■ **Required work**
Transcribe the whole listing below. Pictures do not go in the copy.

■ **Dataset section**
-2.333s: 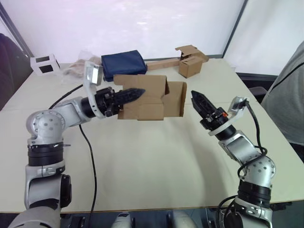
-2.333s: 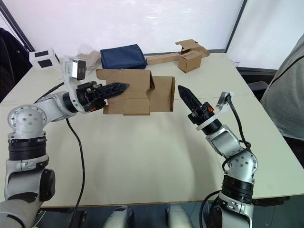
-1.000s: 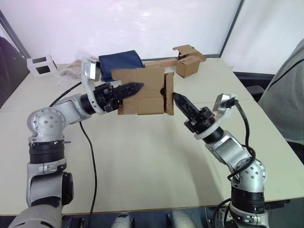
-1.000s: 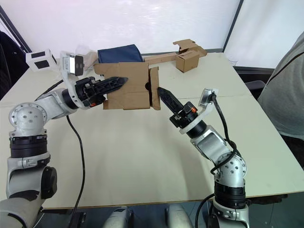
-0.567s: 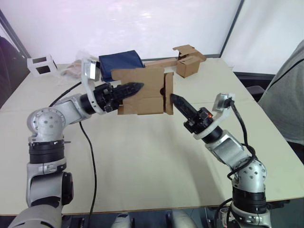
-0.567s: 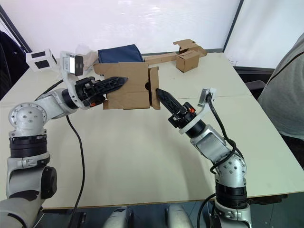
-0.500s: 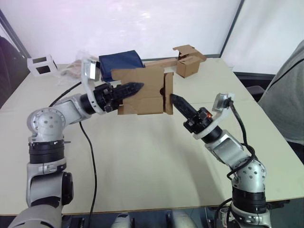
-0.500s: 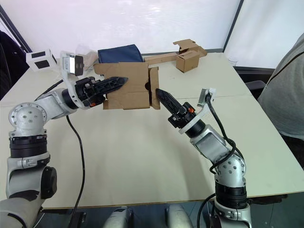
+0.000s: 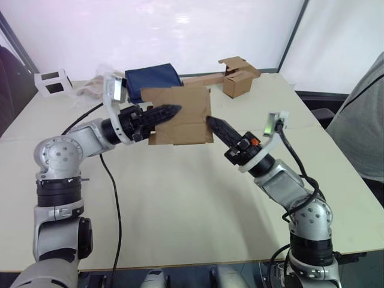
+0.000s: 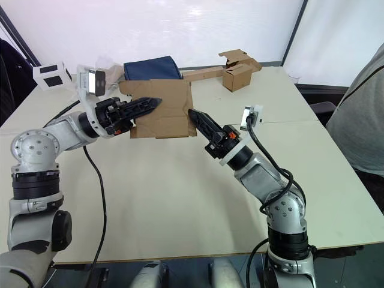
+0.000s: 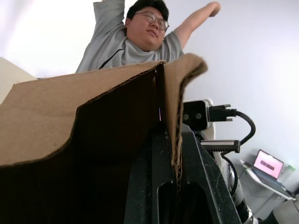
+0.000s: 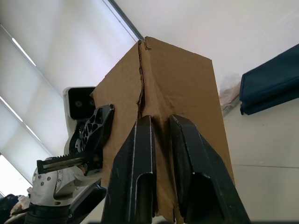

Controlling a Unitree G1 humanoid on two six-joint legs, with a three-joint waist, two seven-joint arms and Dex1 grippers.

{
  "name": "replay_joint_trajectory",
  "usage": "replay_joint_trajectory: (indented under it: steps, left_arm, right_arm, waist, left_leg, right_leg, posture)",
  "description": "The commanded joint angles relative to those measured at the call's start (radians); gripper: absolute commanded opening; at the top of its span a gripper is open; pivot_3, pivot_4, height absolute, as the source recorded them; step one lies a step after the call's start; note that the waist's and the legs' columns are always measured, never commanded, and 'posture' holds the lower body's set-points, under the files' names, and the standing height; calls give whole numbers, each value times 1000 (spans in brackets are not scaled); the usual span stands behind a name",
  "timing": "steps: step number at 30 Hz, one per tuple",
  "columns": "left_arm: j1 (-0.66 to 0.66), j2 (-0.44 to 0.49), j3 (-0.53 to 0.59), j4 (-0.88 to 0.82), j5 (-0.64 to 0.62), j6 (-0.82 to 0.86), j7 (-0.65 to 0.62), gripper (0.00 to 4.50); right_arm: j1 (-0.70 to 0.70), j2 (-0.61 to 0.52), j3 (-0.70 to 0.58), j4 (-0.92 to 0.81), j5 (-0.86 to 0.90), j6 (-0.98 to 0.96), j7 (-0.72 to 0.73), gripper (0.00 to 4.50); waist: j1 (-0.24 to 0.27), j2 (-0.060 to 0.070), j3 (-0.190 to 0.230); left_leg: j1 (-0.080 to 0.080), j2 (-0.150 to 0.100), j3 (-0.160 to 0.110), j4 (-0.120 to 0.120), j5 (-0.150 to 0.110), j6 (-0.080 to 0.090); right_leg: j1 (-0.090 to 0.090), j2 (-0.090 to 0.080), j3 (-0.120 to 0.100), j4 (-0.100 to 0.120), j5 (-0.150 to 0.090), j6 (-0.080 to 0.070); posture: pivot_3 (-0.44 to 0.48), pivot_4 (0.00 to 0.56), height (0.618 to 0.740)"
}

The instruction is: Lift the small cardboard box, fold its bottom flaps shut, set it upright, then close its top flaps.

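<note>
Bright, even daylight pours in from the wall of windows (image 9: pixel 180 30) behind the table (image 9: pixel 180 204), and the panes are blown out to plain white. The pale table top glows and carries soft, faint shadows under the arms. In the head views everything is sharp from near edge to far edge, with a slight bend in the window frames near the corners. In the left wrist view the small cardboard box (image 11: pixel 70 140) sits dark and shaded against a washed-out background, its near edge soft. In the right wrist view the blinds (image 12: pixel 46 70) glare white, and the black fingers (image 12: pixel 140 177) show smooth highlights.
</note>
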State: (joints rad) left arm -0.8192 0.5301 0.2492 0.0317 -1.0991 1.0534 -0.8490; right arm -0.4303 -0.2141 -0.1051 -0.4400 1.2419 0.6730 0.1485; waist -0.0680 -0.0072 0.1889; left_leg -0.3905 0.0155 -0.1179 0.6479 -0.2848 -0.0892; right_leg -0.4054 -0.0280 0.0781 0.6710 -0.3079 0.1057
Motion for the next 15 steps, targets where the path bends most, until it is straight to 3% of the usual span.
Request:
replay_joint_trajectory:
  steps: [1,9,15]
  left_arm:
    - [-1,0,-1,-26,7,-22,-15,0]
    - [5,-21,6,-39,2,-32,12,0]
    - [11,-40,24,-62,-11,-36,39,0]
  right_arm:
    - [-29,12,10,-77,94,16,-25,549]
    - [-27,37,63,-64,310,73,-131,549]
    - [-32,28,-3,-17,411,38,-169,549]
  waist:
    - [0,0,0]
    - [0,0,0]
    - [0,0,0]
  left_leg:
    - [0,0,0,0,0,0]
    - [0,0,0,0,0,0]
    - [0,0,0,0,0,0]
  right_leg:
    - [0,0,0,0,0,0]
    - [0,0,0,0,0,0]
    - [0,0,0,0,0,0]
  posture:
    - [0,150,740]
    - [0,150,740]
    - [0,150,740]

■ **Result below**
-2.333s: 
-2.333s: 
-1.000s: 
-1.000s: 
-0.567s: 
-0.567s: 
-0.500s: 
-0.500s: 
+0.000s: 
+0.000s: 
+0.000s: 
+0.000s: 

Controlling a Unitree G1 humanoid on two six-joint legs, with a three-joint waist, two seven-joint arms and Dex1 grippers.

{
  "name": "replay_joint_trajectory",
  "usage": "replay_joint_trajectory: (indented under it: steps, left_arm, right_arm, waist, left_leg, right_leg, posture)",
  "description": "The commanded joint angles relative to those measured at the call's start (radians); gripper: absolute commanded opening; at the top of its span a gripper is open; pivot_3, pivot_4, height absolute, as the source recorded them; step one lies a step after the call's start; note that the waist's and the legs' columns are always measured, never commanded, and 'posture' holds the lower body's set-points, under the files' names, and the standing height; calls give whole numbers, each value times 1000 (spans in brackets are not scaled); the usual span stands behind a name",
  "timing": "steps: step number at 30 Hz, one per tuple",
  "columns": "left_arm: j1 (-0.66 to 0.66), j2 (-0.44 to 0.49), j3 (-0.53 to 0.59), j4 (-0.88 to 0.82), j5 (-0.64 to 0.62), j6 (-0.82 to 0.86), j7 (-0.65 to 0.62), gripper (0.00 to 4.50); right_arm: j1 (-0.70 to 0.70), j2 (-0.61 to 0.52), j3 (-0.70 to 0.58), j4 (-0.92 to 0.81), j5 (-0.86 to 0.90), j6 (-0.98 to 0.96), j7 (-0.72 to 0.73), gripper (0.00 to 4.50); waist: j1 (-0.24 to 0.27), j2 (-0.060 to 0.070), j3 (-0.190 to 0.230); left_leg: j1 (-0.080 to 0.080), j2 (-0.150 to 0.100), j3 (-0.160 to 0.110), j4 (-0.120 to 0.120), j5 (-0.150 to 0.110), j6 (-0.080 to 0.090); right_leg: j1 (-0.090 to 0.090), j2 (-0.090 to 0.080), j3 (-0.120 to 0.100), j4 (-0.100 to 0.120), j5 (-0.150 to 0.090), j6 (-0.080 to 0.070); posture: pivot_3 (-0.44 to 0.48), pivot_4 (0.00 to 0.56), height (0.618 to 0.740)"
}

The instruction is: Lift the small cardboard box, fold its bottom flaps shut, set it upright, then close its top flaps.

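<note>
Bright, even daylight pours in from the wall of windows (image 9: pixel 180 30) behind the table (image 9: pixel 180 204), and the panes are blown out to plain white. The pale table top glows and carries soft, faint shadows under the arms. In the head views everything is sharp from near edge to far edge, with a slight bend in the window frames near the corners. In the left wrist view the small cardboard box (image 11: pixel 70 140) sits dark and shaded against a washed-out background, its near edge soft. In the right wrist view the blinds (image 12: pixel 46 70) glare white, and the black fingers (image 12: pixel 140 177) show smooth highlights.
</note>
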State: (joints rad) left arm -0.8192 0.5301 0.2492 0.0317 -1.0991 1.0534 -0.8490; right arm -0.4303 -0.2141 -0.1051 -0.4400 1.2419 0.6730 0.1485; waist -0.0680 -0.0072 0.1889; left_leg -0.3905 0.0155 -0.1179 0.6479 -0.2848 -0.0892; right_leg -0.4054 -0.0280 0.0781 0.6710 -0.3079 0.1057
Motion for the next 15 steps, targets where the path bends most, until it is straight to 3% of the usual span.
Request:
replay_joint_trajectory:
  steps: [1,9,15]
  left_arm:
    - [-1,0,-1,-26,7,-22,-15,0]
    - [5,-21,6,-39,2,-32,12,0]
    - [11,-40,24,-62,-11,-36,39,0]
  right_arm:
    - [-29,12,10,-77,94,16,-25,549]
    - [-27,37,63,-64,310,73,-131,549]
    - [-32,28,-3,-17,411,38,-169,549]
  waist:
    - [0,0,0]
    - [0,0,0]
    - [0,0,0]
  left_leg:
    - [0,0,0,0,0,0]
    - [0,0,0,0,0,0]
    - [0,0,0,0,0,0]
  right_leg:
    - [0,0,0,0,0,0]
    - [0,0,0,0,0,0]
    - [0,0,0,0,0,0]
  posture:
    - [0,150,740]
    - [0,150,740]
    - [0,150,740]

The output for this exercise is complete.